**Problem description**
The expected output is each line in the data below that includes the string "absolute".

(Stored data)
=== Section Start ===

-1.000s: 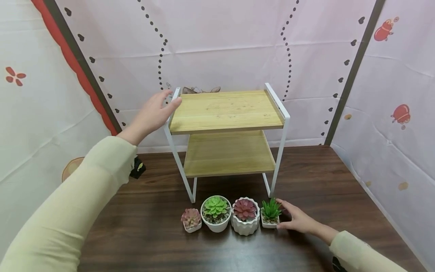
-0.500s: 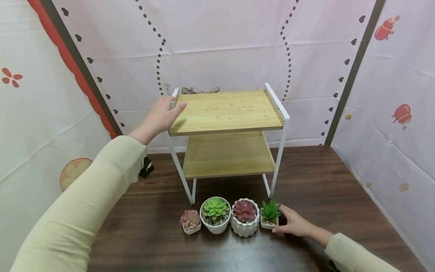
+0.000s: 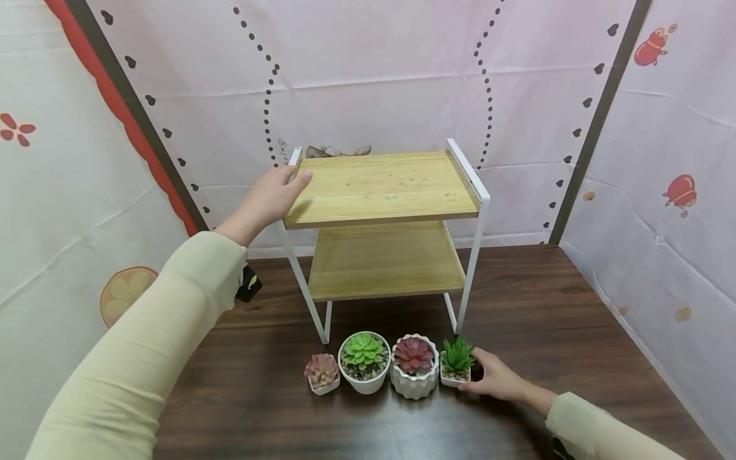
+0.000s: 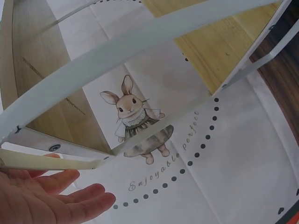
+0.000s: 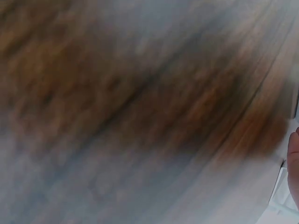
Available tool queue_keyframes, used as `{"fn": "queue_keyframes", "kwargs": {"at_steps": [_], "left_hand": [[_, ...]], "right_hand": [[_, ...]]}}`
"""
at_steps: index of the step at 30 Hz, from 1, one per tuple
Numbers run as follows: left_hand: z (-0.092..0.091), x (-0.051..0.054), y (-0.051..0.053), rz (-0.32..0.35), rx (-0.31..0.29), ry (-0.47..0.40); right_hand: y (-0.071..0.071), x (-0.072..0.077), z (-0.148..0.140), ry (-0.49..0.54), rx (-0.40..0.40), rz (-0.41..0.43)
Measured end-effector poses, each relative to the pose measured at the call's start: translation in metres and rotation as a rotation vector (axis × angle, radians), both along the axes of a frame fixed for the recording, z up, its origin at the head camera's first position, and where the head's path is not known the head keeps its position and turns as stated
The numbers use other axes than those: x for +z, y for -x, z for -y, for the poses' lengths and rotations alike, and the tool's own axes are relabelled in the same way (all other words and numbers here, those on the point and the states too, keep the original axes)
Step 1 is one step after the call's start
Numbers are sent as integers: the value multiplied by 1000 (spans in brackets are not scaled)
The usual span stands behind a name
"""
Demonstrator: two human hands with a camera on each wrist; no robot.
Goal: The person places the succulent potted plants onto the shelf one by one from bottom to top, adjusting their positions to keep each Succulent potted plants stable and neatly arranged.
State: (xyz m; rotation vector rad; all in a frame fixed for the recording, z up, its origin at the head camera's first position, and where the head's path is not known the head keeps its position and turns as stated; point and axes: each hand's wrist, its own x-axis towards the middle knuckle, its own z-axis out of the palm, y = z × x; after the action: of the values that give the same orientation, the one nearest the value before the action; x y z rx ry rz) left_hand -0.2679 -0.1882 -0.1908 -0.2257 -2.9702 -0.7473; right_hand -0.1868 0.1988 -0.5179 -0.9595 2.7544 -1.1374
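Foreground: dark wood-grain table [image 3: 356,429], glossy in front. Right hand [image 3: 499,378], thumb and fingers pinching the white-potted spiky plant [image 3: 457,358], rightmost of four potted plants [image 3: 414,382] in a row. Behind: two-tier shelf [image 3: 382,188]; left hand [image 3: 267,199], fingers loosely extended, at its left rail [image 3: 296,156]. Background: pale printed cloth walls [image 3: 374,48].

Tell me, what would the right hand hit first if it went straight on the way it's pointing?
Most likely the small white pot with the spiky green plant, which the right hand seems to pinch; just beyond stands the wavy white pot.
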Motion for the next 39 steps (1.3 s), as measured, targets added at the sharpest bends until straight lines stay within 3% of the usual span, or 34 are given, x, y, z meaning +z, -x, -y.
{"fn": "queue_keyframes", "kwargs": {"at_steps": [7, 15, 28, 35, 39], "left_hand": [[1, -3, 2, -18, 11, -10], [-1, -5, 2, -33, 11, -28], [0, -5, 3, -27, 20, -31], [0, -5, 2, -27, 23, -32], [0, -5, 2, -27, 23, -29]], "right_hand": [[-1, 0, 1, 28, 3, -17], [-2, 11, -1, 57, -70, 90], [7, 61, 7, 47, -198, 109], [10, 92, 21, 70, -185, 84], [11, 111, 28, 130, -151, 138]]}}
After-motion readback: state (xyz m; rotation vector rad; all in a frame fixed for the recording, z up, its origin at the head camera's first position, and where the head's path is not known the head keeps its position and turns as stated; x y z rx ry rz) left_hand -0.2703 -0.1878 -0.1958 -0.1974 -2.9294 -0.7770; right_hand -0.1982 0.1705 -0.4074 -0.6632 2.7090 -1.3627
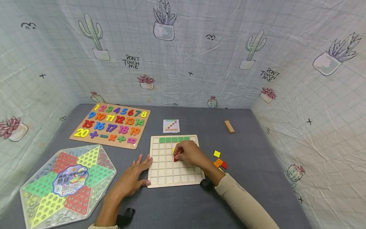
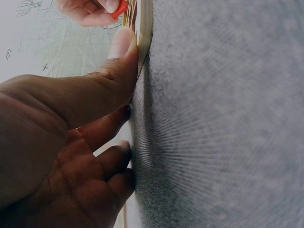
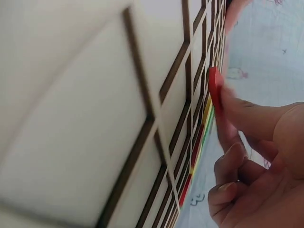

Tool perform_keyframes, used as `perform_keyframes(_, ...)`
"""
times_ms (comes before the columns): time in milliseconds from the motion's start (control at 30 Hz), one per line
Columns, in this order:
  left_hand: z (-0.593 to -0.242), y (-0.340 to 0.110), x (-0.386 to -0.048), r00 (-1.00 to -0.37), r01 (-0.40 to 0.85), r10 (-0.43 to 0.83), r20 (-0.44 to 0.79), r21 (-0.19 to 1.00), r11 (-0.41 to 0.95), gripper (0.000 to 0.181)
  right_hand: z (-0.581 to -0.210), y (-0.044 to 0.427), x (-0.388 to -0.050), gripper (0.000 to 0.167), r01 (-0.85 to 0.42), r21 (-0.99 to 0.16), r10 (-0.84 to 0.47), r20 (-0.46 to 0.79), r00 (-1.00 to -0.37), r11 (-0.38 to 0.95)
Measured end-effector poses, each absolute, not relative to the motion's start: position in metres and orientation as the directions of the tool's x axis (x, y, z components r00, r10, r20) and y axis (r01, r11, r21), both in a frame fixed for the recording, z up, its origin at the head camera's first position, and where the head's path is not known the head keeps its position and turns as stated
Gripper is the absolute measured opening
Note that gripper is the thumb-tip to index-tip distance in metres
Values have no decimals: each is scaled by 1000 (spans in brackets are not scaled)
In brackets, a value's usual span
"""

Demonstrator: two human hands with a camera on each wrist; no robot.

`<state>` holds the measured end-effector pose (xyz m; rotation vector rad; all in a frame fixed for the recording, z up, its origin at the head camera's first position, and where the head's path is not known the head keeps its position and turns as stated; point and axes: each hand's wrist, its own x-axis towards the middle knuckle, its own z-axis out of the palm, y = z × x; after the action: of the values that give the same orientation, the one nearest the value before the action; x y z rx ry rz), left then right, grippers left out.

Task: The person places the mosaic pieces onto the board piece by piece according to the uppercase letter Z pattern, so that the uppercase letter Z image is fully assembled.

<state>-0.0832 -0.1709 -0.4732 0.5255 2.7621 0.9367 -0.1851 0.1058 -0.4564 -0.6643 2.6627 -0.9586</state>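
Observation:
A pale wooden grid board [image 1: 160, 181] lies on the dark table. Along its far row runs a line of green square tiles [image 1: 171, 140]. Over the middle of the board, my right hand [image 1: 188, 152] pinches a red square tile [image 3: 214, 88] between thumb and fingers, tilted on edge. A yellow tile [image 1: 173, 150] shows just beyond it, partly covered by that hand; more red and yellow tiles sit in the grid in the right wrist view. My left hand [image 1: 131, 176] rests at the board's left edge with fingers spread, its thumb [image 2: 124, 45] touching the edge.
Loose yellow [image 1: 217, 154], orange [image 1: 219, 162] and red tiles [image 1: 224, 165] lie right of the board. Behind it is a small pattern card [image 1: 171, 129]. A wooden block [image 1: 229, 126], a number puzzle [image 1: 114, 125] and a hexagonal game board [image 1: 94, 197] surround the work.

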Motion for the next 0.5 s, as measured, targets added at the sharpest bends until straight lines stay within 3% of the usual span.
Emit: perform_keyframes(500,-477,-170,-84,-924,274,380,-45,616,738,90,-462,96,-194,17,-329,-559,-431,-57,-901,761)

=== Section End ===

**Answer section**
Measured end-effector poses, each absolute, not relative to the motion's start: position in metres and orientation as the directions of the tool's x axis (x, y, z components r00, r10, r20) and y axis (r01, r11, r21), both in a frame fixed for the recording, z up, its origin at the head camera's first position, and where the head's path is not known the head keeps its position and turns as stated
Gripper is the absolute measured opening

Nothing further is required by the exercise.